Indexing Tagged Data with Lucene (part 2)

In the previous post I demonstrated how to index tagged data with Lucene. I used an Analyzer which filters out terms that are not accepted/recognized by an Annotator and added the text twice to the document: once for the "text" field and again for the "color" field (where the color-annotated terms were indexed).

I also said that this approach is inefficient when indexing large amounts of data, or when using multiple annotators, and that Lucene allows us to improve that by using its TeeSinkTokenFilter.
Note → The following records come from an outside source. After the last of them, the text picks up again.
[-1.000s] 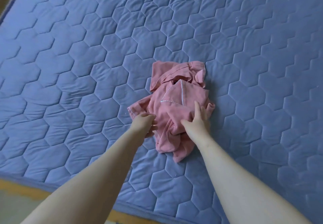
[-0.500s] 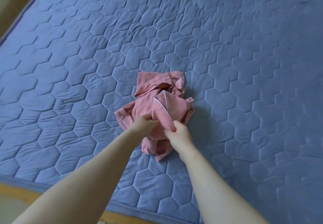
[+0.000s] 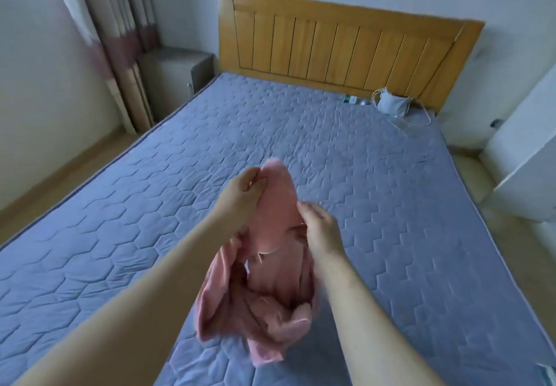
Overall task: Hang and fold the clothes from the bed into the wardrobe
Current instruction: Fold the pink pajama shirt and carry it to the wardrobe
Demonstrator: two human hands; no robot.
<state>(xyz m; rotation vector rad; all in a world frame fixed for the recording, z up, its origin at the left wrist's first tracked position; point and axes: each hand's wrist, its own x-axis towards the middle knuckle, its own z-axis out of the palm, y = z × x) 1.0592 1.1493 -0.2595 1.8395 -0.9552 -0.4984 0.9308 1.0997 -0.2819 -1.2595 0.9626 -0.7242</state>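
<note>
A crumpled pink garment (image 3: 270, 295) with thin white piping hangs in the air above the blue quilted bed (image 3: 150, 220). My left hand (image 3: 243, 193) grips its top edge, with a fold of cloth standing up beside the fingers. My right hand (image 3: 319, 229) grips the cloth a little lower and to the right. The rest of the garment droops in loose folds between my forearms. No wardrobe is clearly in view.
A wooden headboard (image 3: 346, 45) stands at the far end of the bed. Near it lie a grey pouch with white cords (image 3: 392, 104) and a small bottle (image 3: 353, 100). A curtain (image 3: 120, 39) and grey nightstand (image 3: 174, 75) stand at the left, white furniture (image 3: 529, 150) at the right.
Both hands have lifted the pink garment off the bed, where it lay bunched before. My view has tilted up, bringing the headboard and the room into sight.
</note>
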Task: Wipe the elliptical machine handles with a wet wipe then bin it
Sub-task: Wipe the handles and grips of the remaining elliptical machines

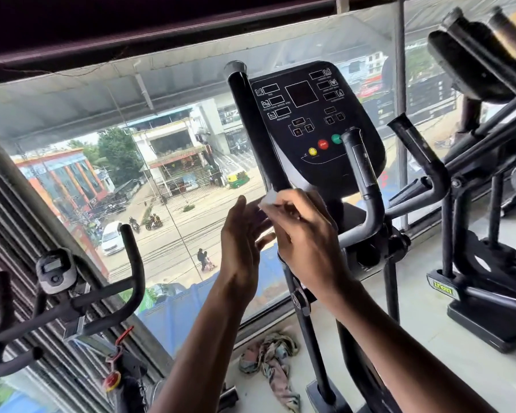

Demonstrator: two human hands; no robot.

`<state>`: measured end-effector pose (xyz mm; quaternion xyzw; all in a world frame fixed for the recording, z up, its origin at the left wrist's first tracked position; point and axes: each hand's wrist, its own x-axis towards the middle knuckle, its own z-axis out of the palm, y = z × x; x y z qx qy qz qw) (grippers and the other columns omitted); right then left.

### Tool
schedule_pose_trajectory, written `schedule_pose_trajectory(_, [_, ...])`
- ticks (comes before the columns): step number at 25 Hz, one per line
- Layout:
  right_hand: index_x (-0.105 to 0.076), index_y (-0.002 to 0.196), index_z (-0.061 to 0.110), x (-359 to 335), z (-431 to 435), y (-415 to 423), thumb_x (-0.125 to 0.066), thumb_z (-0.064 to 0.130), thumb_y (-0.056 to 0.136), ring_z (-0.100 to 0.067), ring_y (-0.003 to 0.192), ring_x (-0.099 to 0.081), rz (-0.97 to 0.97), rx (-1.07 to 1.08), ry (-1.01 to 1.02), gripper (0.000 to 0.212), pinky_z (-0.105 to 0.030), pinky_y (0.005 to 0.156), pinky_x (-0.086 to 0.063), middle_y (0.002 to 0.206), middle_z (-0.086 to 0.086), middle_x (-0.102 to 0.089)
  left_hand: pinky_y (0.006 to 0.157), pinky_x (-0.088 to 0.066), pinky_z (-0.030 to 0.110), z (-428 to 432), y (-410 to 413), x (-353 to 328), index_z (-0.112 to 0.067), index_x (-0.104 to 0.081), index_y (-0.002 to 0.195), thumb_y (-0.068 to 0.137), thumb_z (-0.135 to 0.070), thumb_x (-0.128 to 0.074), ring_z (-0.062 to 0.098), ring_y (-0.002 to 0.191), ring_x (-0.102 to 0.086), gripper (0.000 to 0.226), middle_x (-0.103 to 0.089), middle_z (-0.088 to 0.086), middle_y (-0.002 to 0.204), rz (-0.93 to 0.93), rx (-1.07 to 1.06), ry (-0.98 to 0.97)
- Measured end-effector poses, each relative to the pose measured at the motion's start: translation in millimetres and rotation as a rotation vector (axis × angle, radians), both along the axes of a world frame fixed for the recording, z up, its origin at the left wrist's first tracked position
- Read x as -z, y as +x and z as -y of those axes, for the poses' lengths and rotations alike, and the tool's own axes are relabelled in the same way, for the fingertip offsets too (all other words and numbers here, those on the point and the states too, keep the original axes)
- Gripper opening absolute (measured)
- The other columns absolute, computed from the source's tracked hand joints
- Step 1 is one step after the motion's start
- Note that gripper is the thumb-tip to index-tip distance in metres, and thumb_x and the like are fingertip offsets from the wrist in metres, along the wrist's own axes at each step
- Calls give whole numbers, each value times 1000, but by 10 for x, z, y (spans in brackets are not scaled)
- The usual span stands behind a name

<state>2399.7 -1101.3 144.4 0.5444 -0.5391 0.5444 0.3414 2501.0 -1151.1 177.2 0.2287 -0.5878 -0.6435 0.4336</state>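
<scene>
Head view, right hand (304,242) fingers pinching thin white wet wipe (269,199) at frame centre, by lower end of glossy black tubular handle (256,135), left hand (240,248) fingers straight, slightly apart, rounded console (316,126) above.

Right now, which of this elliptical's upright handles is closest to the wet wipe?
The tall black handle left of the black console, directly above the white wet wipe; the short grey handle stands farther right.

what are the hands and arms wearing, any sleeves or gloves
Nothing shows on them: the left hand and right hand are ungloved, and the left forearm and right forearm are bare to the frame's edge, no sleeve, watch or wristband.
</scene>
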Motion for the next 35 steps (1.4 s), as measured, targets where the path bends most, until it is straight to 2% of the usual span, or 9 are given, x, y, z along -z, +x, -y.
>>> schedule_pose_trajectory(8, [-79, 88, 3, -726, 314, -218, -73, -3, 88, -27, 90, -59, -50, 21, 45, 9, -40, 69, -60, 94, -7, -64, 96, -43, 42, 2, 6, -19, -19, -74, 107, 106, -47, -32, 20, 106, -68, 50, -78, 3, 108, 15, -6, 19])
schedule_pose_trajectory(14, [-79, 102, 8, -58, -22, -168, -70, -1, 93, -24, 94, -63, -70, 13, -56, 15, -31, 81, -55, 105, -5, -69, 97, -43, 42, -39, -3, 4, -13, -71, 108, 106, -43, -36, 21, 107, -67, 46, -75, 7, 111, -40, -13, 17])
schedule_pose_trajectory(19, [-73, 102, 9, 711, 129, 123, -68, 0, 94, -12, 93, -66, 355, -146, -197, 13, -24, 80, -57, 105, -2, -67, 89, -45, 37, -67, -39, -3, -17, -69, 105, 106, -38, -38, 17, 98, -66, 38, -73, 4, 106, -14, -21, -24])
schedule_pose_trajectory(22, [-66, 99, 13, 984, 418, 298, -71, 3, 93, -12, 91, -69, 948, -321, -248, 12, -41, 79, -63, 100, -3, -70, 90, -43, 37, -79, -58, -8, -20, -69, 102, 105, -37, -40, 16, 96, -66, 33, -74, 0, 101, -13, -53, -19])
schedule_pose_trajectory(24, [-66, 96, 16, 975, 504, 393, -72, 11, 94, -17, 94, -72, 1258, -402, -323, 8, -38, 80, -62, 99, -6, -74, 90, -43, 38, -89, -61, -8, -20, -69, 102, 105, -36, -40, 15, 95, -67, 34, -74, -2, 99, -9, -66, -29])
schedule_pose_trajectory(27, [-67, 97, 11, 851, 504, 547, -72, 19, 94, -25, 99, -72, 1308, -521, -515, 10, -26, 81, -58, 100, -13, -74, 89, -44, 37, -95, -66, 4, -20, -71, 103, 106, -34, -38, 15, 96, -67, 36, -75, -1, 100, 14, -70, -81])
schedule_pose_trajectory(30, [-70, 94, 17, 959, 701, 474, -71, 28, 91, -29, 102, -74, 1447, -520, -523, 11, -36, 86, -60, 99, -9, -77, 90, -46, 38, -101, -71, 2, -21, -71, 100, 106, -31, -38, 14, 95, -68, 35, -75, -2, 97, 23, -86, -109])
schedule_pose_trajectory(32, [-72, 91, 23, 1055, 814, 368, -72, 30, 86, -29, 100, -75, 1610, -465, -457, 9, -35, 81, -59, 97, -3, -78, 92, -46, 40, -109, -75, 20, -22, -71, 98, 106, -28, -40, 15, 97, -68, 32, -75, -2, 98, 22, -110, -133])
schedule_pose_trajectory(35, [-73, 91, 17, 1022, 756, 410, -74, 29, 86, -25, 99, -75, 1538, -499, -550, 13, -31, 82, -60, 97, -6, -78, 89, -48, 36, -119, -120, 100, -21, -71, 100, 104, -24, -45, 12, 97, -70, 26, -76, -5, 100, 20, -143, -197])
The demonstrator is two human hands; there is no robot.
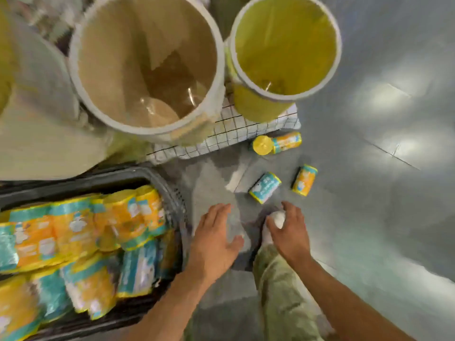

In this post I will show how to use it, but before I do that, let's index some more data and add an AnimalAnnotator to also detect animals.

private void indexDocs(IndexWriter writer) {
  addDocument(writer, "brown fox and a red dog");
  addDocument(writer, "black and white cow");
  addDocument(writer, "no red animals here");
  writer.commit();
}

private void addDocument(IndexWriter writer, String text) {
  final Document doc = new Document();
  doc.add(new TextField(TEXT_FIELD, text, Store.YES));
  doc.add(new TextField(COLOR_FIELD, text, Store.NO));
  doc.add(new TextField(ANIMAL_FIELD, text, Store.NO));         // (1)
  writer.addDocument(doc);
}

public final class AnimalAnnotatorAnalyzer extends Analyzer {   // (2)
  @Override
  protected TokenStreamComponents createComponents(String fieldName) {
    final Tokenizer tokenizer = new WhitespaceTokenizer();
    final TokenStream stream = new AnnotatorTokenFilter(tokenizer, 
        AnimalAnnotator.withDefaultAnimals());
    return new TokenStreamComponents(tokenizer, stream);
  }
}

private Analyzer createAnalyzer() {
  final Analyzer colorAnnotatorAnalyzer = new ColorAnnotatorAnalyzer();
  final Analyzer animalAnnotatorAnalyzer = new AnimalAnnotatorAnalyzer();
  final Analyzer defaultAnalyzer = new WhitespaceAnalyzer();
  return new PerFieldAnalyzerWrapper(defaultAnalyzer,
        ImmutableMap. of(
            COLOR_FIELD, colorAnnotatorAnalyzer,
            ANIMAL_FIELD, animalAnnotatorAnalyzer));            // (3)
}
(1)
Add an "animal" field, in addition to "text" and "color".
(2)
Similar to ColorAnnotatorAnalyzer, only chains AnnotatorFilter with AnimalAnnotator.
(3)
Add AnimalAnnotatorAnalyzer to the PerFieldAnalyzerWrapper.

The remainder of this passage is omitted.